- WORK TO COMPLETE
Find and copy the lines in the records beneath this task that contain the word "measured".

- INFORMATION PROVIDED
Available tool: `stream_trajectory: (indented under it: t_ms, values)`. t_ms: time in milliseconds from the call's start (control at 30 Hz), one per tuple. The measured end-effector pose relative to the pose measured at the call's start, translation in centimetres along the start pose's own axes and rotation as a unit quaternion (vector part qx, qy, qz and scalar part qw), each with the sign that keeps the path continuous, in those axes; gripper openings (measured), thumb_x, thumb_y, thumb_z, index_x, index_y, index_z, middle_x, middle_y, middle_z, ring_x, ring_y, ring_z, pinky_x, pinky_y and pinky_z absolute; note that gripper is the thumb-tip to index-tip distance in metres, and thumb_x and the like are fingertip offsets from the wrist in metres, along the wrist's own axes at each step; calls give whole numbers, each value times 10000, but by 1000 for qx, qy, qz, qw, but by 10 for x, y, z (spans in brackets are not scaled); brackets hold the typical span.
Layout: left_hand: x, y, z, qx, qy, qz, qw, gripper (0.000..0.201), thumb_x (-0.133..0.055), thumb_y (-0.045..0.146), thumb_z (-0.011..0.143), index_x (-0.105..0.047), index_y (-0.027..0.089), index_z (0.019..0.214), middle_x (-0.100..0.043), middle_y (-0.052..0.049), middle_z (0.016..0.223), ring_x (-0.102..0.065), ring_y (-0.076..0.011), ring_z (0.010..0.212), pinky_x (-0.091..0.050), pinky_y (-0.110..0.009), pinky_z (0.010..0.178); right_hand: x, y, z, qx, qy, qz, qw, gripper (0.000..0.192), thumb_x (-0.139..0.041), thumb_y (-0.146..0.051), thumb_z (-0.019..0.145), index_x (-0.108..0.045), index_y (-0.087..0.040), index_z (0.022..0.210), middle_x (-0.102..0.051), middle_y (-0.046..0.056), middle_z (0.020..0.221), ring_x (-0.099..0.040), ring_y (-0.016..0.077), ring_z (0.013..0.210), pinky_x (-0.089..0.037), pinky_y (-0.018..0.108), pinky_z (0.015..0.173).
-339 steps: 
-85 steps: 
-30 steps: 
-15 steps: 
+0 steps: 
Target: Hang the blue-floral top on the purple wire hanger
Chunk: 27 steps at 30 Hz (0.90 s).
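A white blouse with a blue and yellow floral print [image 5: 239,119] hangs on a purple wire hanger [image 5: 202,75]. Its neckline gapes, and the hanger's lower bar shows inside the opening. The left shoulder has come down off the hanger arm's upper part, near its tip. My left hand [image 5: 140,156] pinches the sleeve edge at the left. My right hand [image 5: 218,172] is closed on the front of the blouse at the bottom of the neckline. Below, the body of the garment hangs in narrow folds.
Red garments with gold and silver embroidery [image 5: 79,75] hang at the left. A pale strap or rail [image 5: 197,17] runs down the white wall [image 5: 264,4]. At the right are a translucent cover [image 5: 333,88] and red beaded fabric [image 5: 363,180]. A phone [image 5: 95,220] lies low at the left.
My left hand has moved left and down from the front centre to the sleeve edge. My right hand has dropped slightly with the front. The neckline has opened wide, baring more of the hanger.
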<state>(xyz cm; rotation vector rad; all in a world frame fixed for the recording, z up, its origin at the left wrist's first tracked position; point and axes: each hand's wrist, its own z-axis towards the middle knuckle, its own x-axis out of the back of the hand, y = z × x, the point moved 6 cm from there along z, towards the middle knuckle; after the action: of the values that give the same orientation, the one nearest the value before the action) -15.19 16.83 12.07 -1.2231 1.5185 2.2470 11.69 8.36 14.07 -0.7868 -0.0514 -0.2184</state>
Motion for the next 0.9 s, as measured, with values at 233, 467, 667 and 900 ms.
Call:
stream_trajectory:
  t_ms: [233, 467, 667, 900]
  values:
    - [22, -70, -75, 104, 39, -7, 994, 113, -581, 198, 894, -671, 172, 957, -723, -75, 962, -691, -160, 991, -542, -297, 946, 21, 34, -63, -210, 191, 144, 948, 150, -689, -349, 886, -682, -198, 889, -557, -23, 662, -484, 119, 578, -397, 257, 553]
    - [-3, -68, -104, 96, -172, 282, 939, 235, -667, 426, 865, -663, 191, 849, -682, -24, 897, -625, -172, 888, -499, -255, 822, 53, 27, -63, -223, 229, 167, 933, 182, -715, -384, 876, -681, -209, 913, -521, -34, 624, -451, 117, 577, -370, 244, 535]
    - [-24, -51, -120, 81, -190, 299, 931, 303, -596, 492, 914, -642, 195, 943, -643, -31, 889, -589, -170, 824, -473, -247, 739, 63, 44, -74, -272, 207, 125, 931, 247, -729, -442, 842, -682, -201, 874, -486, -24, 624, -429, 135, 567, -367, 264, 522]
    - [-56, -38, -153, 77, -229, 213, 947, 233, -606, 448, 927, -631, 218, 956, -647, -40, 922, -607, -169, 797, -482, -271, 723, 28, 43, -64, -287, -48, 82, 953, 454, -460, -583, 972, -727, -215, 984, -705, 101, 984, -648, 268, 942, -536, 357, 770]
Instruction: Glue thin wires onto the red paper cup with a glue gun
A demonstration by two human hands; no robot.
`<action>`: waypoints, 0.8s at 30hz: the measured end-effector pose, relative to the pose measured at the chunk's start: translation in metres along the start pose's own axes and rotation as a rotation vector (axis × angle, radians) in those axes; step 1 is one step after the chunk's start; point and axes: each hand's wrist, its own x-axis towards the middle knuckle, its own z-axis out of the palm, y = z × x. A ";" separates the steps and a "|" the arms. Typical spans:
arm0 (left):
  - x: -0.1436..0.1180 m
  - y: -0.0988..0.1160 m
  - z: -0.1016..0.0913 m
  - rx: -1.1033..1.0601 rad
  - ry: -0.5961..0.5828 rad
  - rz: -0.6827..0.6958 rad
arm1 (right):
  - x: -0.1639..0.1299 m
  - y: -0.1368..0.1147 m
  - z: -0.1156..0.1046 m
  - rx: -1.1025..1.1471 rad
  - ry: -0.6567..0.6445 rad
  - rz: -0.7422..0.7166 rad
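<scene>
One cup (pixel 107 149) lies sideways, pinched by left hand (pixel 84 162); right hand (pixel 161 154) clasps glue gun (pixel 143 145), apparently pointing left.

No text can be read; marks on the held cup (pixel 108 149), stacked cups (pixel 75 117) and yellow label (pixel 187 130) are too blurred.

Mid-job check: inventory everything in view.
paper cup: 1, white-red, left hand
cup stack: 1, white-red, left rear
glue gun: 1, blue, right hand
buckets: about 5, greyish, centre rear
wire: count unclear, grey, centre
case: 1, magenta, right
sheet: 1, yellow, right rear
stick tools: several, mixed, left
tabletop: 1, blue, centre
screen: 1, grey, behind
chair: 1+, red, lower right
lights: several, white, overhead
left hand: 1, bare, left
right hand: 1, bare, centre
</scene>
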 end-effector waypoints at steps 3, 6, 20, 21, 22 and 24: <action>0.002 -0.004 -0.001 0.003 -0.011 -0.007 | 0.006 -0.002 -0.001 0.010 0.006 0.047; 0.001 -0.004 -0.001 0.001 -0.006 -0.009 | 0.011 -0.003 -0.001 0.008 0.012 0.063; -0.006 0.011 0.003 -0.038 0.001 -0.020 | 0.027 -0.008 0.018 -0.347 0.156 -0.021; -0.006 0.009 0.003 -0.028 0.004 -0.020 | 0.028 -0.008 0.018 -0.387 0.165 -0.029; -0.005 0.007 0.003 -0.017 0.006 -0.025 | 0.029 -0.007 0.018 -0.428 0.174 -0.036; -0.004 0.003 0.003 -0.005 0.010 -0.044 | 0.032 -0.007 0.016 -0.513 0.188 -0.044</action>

- YOUR RESPONSE
Available tool: `stream_trajectory: (indented under it: t_ms, values)`. t_ms: time in milliseconds from the call's start (control at 30 Hz), one per tuple. The measured end-effector pose relative to the pose measured at the call's start, translation in centimetres along the start pose's own axes and rotation as a unit quaternion (vector part qx, qy, qz and scalar part qw), each with the sign that keeps the path continuous, in those axes; gripper openings (measured), thumb_x, thumb_y, thumb_z, index_x, index_y, index_z, middle_x, middle_y, middle_z, ring_x, ring_y, ring_z, pinky_x, pinky_y and pinky_z absolute; note that gripper is the thumb-tip to index-tip distance in metres, and thumb_x and the like are fingertip offsets from the wrist in metres, along the wrist's own axes at each step; calls give whole numbers, each value times 10000, but by 1000 for qx, qy, qz, qw, but by 10 for x, y, z (spans in brackets are not scaled); brackets hold the typical span.
Motion for the next 0.9 s, as measured, with values at 233, 467, 667 and 900 ms.
`<action>`: waypoints, 0.8s at 30hz: the measured end-effector pose, relative to the pose measured at the chunk's start: translation in metres along the start pose's own axes and rotation as a rotation vector (axis × angle, radians) in those axes; step 1 is one step after the chunk's start; point and axes: each hand's wrist, its own x-axis towards the middle knuckle, its own z-axis out of the palm, y = z × x. A ";" separates the steps and a "|" the arms. Typical spans:

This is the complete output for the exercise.